# Download data from airbnb (insideairbnb) and make predictions based on it

# Introduction
This Jupyter notebook guides you through the process of downloading Airbnb data and using the data to make some predictions. The data we will be using is sourced from the Inside Airbnb project and can be accessed at the following URL: [Inside Airbnb Data](http://insideairbnb.com/get-the-data.html). In addition you can use the file to make some longitude and latitude requests on the google API.

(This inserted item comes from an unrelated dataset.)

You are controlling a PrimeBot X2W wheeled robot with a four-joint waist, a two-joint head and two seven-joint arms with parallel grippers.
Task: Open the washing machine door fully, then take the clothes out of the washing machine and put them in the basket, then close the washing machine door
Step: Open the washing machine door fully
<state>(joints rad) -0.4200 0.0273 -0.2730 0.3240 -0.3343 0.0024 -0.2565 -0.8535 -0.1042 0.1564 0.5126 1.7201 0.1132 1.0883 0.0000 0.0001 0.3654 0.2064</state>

The functions needed to scrape and process the data, as well as make predictions, are all stored in the Python file "scrape_and_predict_functions.py". This notebook makes use of all the functions from this file, but depending on your specific requirements, you may choose to use only certain parts. To ensure proper functioning, please ensure that the "scrape_and_predict_functions.py" file is in the same directory as this notebook.

## Note

Running this notebook will create several folders in your current working directory. Be aware of this to prevent any unwanted clutter or overwriting of existing folders or files.

## Table of Contents

* [1. Scraping the Data](#1.-Scraping-the-Data)
* [2. Clean and Merge the Data](#2.-Clean-and-Merge-the-Data)
* [3. Prediction](#3.-Prediction)
* [4. Get Input for Prediction](#4.-Get-Input-for-Prediction)


In [1]:
# import the needed packages
import scrape_and_predict_functions as spf
import os

## 1. Scraping the Data
First we need to scrape the data from the website and save it in the wanted location 
to later use it for predictions. Therefore we extract the needed links from the website. We then use this links to creat a download request. Finally we store them in a folder. Keep in minde that the downloaded files are in .gz format which is a compressed csv file. In order to keep the computational and download recourses low we will restrict the scraped data to the cities of amsterdam and antwerp.

In [2]:
# get all links from website which lead to the data files there are roughly 120 links
# need internet connection because it scrapes (requests) the website
csv_links = spf.get_links()


# filter out only the cities you want to scrape
# define which cities you want to download
cities = ['amsterdam', 'antwerp']

# get the link for the cities you want to scrape. They are from the scraped list of links csv_links
csv_links = spf.get_links_certain_city(csv_links, cities)

In [3]:
# Create a folder to store the downloaded compressed .csv.gz files. The csv.gz contain all the scraped airbnb data
os.makedirs('csv_files_airbnb_csv_gz', exist_ok=True)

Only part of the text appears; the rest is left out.